Needed from the data below: every line from the one with "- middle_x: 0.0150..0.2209" up to and including the one with "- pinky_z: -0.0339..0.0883", repeated exactly and with nothing else.
Content starts
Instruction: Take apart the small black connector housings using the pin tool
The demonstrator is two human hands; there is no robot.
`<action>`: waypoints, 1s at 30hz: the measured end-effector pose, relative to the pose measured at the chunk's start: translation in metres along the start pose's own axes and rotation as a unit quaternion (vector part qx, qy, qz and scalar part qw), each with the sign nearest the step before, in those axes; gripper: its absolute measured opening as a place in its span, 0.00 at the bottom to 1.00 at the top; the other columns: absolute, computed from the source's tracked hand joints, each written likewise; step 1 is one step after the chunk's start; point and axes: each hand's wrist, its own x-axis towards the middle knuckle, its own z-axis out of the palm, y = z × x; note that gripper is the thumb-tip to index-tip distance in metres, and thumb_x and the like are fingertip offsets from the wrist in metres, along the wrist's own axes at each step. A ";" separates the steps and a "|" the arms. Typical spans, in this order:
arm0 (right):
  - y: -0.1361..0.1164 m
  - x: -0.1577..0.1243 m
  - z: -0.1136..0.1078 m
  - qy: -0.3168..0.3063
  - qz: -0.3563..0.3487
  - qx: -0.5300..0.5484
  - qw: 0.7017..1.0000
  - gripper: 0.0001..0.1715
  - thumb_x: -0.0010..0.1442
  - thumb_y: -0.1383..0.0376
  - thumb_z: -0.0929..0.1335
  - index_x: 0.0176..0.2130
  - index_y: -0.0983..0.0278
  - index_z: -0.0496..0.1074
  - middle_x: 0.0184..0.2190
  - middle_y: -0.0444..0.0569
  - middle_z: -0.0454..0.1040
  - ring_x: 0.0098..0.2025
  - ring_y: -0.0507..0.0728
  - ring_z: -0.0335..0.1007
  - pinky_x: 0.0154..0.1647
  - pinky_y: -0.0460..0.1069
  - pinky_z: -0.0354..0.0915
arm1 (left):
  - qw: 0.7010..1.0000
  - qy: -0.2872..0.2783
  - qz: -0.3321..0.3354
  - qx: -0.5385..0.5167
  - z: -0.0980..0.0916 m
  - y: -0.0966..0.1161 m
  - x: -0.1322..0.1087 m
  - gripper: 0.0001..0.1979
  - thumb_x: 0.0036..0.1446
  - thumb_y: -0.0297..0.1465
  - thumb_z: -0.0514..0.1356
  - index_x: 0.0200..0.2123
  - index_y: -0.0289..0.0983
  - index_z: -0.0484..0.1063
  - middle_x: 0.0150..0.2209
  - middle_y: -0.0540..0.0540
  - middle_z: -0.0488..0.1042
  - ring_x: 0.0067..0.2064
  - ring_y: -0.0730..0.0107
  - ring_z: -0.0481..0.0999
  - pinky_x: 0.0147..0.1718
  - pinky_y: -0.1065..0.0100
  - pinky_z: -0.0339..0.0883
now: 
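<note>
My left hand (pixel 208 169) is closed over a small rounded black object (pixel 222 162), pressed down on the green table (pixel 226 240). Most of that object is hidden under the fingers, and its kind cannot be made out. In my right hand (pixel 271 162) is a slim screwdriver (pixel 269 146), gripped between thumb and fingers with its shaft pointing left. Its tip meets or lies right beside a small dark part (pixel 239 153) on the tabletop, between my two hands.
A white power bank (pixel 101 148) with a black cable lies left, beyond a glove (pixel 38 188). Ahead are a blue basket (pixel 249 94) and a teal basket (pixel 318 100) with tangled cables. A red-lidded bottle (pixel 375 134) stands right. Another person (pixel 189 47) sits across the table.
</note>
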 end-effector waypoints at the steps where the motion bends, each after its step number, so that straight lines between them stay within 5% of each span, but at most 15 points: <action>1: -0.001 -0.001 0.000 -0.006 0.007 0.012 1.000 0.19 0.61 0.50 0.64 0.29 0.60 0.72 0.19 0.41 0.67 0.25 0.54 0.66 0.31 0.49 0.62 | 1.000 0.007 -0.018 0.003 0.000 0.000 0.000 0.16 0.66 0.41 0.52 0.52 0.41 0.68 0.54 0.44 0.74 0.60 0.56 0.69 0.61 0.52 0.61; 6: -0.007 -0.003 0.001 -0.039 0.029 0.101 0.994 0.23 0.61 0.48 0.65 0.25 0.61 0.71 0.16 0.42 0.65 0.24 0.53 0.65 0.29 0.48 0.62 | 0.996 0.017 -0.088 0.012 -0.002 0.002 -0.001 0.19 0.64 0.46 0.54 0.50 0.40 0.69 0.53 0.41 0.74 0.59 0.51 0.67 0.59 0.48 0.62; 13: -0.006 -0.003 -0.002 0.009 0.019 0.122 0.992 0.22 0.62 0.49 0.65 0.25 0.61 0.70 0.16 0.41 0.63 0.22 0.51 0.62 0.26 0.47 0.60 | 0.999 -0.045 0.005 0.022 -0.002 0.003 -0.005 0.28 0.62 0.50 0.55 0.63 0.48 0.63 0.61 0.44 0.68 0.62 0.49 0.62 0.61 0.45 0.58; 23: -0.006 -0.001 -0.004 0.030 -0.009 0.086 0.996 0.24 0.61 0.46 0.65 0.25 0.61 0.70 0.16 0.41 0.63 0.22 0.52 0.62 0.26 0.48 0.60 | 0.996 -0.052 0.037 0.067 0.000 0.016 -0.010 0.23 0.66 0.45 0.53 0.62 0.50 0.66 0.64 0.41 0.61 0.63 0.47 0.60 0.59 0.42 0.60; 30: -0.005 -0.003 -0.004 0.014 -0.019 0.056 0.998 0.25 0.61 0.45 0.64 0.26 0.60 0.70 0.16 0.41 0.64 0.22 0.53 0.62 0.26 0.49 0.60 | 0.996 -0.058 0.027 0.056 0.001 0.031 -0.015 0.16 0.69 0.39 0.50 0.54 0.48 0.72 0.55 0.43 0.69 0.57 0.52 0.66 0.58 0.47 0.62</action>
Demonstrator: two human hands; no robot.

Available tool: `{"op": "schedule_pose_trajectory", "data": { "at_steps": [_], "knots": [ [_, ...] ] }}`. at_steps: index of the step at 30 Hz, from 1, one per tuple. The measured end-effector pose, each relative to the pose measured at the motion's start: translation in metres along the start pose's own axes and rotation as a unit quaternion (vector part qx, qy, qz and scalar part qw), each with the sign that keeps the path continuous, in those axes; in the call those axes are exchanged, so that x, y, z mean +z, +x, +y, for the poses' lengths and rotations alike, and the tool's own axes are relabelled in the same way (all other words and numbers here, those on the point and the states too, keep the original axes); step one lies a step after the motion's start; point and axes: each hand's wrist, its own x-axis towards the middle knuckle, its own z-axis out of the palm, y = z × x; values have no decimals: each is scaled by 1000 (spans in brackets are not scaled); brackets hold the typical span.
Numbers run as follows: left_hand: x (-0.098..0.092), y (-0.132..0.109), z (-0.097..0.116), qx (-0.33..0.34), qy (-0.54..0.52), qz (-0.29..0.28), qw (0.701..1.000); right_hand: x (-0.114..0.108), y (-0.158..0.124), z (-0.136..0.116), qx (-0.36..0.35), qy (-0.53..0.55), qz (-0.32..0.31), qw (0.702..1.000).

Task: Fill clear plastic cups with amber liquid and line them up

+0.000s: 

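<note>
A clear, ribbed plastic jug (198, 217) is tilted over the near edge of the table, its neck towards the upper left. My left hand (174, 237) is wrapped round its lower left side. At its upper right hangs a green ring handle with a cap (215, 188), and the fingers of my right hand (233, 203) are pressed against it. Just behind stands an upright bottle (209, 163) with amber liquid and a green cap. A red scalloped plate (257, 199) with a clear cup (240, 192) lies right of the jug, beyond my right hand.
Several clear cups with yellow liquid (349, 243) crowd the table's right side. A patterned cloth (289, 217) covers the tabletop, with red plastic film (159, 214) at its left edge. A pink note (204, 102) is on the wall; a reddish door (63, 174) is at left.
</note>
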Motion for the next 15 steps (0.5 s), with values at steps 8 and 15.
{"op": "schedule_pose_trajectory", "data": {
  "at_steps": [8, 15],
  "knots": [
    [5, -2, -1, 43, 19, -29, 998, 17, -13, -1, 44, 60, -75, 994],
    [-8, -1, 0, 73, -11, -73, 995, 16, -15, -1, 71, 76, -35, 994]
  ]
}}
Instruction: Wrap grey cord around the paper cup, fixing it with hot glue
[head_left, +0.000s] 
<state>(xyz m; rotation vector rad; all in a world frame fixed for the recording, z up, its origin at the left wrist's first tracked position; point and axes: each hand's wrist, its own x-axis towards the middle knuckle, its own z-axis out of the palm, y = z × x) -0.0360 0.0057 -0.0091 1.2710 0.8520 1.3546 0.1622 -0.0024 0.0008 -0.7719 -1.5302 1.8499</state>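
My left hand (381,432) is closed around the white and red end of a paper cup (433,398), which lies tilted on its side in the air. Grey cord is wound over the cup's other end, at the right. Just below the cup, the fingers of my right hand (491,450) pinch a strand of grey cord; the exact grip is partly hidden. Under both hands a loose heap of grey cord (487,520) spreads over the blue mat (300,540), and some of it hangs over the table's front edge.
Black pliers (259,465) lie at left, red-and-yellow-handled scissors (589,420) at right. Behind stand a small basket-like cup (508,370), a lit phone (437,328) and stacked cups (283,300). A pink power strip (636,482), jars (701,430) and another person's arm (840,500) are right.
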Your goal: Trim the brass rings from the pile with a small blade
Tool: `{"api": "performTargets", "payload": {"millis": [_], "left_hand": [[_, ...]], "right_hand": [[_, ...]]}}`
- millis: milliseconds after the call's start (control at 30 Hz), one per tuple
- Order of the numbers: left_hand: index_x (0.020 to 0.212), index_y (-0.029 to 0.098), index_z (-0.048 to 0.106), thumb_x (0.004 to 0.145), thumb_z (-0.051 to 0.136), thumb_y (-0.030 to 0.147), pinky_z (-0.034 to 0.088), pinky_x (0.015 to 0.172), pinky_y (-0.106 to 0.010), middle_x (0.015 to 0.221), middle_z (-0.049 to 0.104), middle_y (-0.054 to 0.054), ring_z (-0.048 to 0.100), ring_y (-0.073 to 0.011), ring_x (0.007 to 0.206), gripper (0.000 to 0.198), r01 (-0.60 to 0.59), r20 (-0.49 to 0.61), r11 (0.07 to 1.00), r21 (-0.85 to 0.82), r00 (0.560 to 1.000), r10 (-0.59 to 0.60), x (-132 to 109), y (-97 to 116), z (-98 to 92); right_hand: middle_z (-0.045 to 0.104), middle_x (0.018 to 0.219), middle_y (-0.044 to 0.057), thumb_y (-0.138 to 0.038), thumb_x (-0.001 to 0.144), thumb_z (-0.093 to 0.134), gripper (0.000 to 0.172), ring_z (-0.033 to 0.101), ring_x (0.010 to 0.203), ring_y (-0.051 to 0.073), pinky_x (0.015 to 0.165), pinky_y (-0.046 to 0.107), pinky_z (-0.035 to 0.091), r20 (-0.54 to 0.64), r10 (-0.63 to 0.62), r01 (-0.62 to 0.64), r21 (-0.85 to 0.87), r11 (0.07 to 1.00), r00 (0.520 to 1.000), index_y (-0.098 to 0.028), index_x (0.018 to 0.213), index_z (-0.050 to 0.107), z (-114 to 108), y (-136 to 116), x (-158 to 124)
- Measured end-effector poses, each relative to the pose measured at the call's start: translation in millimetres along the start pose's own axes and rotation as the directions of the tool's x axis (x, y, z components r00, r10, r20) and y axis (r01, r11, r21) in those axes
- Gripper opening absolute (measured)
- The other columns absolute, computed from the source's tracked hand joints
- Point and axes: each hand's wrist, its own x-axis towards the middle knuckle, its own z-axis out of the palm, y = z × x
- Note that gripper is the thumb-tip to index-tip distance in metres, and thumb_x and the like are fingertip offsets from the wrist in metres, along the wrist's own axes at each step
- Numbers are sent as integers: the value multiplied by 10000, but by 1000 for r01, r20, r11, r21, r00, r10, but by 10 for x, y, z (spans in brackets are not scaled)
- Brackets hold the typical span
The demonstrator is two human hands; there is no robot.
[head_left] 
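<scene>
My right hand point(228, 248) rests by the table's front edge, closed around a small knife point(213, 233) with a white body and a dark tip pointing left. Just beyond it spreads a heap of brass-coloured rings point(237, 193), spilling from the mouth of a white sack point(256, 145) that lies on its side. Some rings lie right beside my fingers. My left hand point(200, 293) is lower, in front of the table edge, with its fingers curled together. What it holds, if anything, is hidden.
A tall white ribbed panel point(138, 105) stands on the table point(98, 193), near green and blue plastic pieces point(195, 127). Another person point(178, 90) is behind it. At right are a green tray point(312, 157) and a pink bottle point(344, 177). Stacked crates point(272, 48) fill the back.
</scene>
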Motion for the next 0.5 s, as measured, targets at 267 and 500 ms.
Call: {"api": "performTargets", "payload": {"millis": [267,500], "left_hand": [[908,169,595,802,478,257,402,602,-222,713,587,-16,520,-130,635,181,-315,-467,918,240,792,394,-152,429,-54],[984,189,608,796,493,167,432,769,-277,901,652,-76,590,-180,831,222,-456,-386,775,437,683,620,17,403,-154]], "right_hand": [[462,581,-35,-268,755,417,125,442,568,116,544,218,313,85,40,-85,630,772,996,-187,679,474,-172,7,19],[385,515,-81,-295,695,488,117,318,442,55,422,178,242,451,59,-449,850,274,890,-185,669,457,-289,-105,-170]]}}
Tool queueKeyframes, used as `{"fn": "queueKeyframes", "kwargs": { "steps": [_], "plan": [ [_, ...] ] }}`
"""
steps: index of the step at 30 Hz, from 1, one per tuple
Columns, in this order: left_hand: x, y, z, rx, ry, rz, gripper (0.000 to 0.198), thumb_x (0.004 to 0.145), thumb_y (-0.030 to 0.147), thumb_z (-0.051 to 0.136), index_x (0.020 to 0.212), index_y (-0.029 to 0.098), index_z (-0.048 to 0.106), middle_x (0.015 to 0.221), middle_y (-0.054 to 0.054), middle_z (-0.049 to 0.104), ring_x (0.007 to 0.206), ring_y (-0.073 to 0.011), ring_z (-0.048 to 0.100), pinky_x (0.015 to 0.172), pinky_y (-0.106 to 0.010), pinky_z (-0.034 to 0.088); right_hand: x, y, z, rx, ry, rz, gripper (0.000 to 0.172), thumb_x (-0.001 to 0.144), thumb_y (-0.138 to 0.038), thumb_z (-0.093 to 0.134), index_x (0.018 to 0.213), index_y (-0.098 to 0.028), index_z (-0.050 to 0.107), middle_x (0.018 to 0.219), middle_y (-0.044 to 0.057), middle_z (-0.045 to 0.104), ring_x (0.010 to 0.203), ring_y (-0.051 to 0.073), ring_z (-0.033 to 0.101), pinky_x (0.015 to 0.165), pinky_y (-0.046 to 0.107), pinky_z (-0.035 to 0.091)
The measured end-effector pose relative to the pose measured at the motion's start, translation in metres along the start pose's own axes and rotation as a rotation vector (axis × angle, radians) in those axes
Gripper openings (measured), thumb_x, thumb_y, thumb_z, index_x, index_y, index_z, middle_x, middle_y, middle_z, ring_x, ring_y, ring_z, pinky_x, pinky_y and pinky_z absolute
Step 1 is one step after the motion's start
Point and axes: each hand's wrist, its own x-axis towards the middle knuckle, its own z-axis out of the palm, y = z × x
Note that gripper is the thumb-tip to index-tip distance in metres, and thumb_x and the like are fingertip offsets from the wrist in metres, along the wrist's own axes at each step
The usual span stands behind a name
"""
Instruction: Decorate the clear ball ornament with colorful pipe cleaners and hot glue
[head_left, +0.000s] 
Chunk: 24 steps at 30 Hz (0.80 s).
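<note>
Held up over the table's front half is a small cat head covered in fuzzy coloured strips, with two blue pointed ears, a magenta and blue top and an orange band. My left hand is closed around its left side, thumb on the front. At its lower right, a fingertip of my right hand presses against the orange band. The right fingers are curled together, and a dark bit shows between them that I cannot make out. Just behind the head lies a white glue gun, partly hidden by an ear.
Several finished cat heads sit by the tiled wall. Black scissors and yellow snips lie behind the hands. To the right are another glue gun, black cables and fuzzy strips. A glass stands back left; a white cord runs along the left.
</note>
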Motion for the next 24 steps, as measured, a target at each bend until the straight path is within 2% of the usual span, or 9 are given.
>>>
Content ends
■ THE ANSWER
  - middle_x: 0.0150..0.2209
  - middle_y: -0.0540..0.0540
  - middle_z: -0.0488..0.1042
  - ring_x: 0.0067..0.2064
  - ring_y: -0.0730..0.0107
  - ring_z: -0.0481..0.0999
  - pinky_x: 0.0147..0.1718
  - pinky_y: -0.1065..0.0100
  - pinky_z: -0.0339..0.0883

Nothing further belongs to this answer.